First Amendment to Amended and Restated Employment Agreement between Premiere Global Services, Inc. and Theodore P. Schrafft
This amendment updates the employment agreement between Premiere Global Services, Inc. and Theodore P. Schrafft, originally dated September 15, 2006. The main change requires the employee to sign and return a release and waiver of claims within a specified period to receive severance payments, ensuring compliance with tax regulations.
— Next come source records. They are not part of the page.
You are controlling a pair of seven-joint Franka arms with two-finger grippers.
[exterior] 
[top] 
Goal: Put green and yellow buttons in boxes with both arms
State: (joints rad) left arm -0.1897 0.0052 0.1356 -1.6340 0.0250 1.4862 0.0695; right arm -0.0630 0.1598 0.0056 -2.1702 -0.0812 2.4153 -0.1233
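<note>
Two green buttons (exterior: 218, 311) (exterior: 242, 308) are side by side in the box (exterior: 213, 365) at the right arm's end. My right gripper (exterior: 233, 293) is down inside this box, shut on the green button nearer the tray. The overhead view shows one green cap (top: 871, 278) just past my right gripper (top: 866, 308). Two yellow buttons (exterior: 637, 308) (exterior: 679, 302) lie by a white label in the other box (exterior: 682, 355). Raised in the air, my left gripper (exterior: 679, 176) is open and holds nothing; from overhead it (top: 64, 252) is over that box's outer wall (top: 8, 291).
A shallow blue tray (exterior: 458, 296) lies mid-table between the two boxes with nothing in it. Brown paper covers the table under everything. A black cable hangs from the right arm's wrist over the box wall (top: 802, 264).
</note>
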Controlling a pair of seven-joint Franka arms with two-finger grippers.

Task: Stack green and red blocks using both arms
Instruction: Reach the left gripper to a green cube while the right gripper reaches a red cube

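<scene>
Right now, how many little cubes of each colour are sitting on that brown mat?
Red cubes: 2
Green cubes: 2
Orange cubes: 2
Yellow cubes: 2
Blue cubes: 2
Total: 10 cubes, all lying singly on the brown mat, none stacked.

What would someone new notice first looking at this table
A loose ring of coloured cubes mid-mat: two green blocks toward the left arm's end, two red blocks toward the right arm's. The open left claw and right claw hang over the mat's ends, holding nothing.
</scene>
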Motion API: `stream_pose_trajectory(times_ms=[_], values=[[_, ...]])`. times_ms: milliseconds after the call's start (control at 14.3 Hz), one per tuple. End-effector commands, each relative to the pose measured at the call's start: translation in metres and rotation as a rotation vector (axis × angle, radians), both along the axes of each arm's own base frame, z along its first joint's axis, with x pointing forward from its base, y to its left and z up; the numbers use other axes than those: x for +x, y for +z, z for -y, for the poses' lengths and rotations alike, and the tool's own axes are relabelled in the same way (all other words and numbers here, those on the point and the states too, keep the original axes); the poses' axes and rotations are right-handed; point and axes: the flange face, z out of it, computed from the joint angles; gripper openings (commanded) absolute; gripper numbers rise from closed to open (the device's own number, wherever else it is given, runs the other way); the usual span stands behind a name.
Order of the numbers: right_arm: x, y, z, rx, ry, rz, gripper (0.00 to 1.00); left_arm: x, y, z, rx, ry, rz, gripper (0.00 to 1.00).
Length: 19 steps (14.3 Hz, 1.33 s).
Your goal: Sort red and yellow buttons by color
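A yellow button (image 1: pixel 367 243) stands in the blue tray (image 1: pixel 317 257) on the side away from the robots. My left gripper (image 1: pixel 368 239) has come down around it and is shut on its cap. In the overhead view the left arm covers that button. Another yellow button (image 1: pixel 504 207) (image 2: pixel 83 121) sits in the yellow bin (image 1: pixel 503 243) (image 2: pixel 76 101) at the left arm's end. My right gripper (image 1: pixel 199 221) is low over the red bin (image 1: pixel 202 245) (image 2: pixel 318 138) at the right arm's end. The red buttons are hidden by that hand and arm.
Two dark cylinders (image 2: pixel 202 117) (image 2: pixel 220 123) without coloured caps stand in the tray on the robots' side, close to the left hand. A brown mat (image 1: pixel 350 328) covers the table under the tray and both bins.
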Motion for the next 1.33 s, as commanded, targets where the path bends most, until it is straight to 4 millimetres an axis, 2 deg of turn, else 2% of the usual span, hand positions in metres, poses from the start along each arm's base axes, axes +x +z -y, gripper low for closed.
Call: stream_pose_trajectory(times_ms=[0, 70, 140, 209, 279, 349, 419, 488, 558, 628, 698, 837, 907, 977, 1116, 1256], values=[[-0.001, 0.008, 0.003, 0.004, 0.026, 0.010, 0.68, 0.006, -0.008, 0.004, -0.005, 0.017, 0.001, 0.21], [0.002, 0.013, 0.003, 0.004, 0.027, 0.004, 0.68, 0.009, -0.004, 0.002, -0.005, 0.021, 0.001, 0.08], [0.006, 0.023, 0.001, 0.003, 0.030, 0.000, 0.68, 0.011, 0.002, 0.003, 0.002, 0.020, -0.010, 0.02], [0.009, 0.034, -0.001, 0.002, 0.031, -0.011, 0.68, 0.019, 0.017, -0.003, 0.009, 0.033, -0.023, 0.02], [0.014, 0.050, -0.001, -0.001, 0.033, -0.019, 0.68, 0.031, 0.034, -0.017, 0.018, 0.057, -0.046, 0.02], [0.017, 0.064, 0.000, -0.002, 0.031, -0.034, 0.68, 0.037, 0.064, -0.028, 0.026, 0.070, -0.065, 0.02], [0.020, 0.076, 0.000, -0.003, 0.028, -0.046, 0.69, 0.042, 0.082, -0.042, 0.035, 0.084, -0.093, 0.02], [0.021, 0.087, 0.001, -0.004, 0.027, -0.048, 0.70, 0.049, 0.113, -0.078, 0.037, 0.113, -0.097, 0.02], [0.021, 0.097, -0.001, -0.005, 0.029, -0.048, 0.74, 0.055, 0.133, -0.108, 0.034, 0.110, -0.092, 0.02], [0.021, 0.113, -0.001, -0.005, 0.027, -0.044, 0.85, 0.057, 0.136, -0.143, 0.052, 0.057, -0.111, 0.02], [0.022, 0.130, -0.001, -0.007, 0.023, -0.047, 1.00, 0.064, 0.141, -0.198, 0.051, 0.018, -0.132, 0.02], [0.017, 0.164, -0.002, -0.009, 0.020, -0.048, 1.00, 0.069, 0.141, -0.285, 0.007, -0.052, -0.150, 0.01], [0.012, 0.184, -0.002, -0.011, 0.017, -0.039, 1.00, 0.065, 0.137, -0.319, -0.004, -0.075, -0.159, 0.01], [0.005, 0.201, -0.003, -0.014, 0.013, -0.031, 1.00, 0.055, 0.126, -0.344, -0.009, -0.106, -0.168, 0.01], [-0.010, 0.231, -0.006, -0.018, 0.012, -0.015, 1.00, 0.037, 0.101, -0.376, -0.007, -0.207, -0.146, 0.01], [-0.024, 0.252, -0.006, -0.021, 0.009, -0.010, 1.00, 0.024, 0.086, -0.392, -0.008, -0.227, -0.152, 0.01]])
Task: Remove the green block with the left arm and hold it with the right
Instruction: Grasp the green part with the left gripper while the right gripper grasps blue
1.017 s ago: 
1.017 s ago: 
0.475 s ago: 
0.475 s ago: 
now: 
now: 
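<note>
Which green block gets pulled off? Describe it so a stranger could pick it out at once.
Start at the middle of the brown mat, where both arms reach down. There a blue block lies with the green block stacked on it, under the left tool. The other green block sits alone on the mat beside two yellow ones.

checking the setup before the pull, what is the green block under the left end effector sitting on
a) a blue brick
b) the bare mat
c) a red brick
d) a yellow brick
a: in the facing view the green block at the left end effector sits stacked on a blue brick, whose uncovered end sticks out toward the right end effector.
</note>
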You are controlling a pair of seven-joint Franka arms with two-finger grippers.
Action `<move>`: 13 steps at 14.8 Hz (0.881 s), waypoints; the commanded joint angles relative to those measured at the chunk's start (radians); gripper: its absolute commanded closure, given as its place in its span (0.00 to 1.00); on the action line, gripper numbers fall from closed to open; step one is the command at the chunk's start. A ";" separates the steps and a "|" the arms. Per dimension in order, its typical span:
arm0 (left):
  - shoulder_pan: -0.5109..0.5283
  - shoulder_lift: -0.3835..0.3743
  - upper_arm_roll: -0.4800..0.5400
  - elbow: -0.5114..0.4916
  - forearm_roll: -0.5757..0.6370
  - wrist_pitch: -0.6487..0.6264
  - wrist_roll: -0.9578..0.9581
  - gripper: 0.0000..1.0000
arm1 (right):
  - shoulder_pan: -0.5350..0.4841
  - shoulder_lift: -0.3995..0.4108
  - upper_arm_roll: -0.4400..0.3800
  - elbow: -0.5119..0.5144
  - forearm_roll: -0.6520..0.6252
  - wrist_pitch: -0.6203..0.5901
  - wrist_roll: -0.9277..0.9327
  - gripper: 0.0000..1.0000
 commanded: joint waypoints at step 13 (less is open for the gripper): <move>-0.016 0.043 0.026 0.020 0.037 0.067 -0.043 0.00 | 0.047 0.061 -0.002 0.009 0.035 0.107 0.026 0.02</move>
All other terms of the original agreement remain unchanged.
Exhibit 10.2
PREMIERE GLOBAL SERVICES, INC.
FIRST AMENDMENT TO
AMENDED AND RESTATED EMPLOYMENT AGREEMENT
This First Amendment to the Amended and Restated Employment Agreement (the First Amendment) is made and entered into by and between PREMIERE GLOBAL SERVICES, INC., a Georgia corporation (the Company), and THEODORE P. SCHRAFFT (the Employee), dated as of December 21, 2007.
BACKGROUND STATEMENT:
WHEREAS, the Company and the Employee entered into that certain Amended and Restated Employment Agreement on September 15, 2006, to be effective as of July 20, 2006 (the Original Agreement); and
WHEREAS, the Compensation Committee of the Board of Directors of the Company and the Employee have determined that it is in their best interests to amend the Original Agreement as set forth herein to include special provisions intended to ensure compliance with Internal Revenue Code Section 409A relating to deferred compensation;
NOW, THEREFORE, in consideration of and reliance upon the foregoing and other good and valuable consideration, the adequacy and sufficiency of which are hereby acknowledged, the Company and the Employee hereby amend the Original Agreement as follows:
1. Section 4.2(b) of the Original Agreement is hereby deleted in its entirety and amended and restated as follows:
As a condition to the payment of these severance amounts, the Employee will sign a release and waiver of claims in substantially the form set forth in Exhibit A hereto (the Release). The Release must be signed and returned to the Company within the period of time designated by the Company (not less than seven (7) and not more than sixty (60) days following the Employees receipt of such Release), and any revocation period required by law or applicable regulation with respect to the release and waiver of claims contained in the Release must expire without the Employees revoking or causing it to be revoked. Subject to Section 8 hereof, the amounts in clauses (C) and (D) will be payable in cash in a lump sum within seventy-five (75) days following the Termination Date (the actual date during such period to be determined by the Company in its sole discretion). |
2. Except as otherwise provided herein, the terms and conditions of the Original Agreement shall remain in full force and effect.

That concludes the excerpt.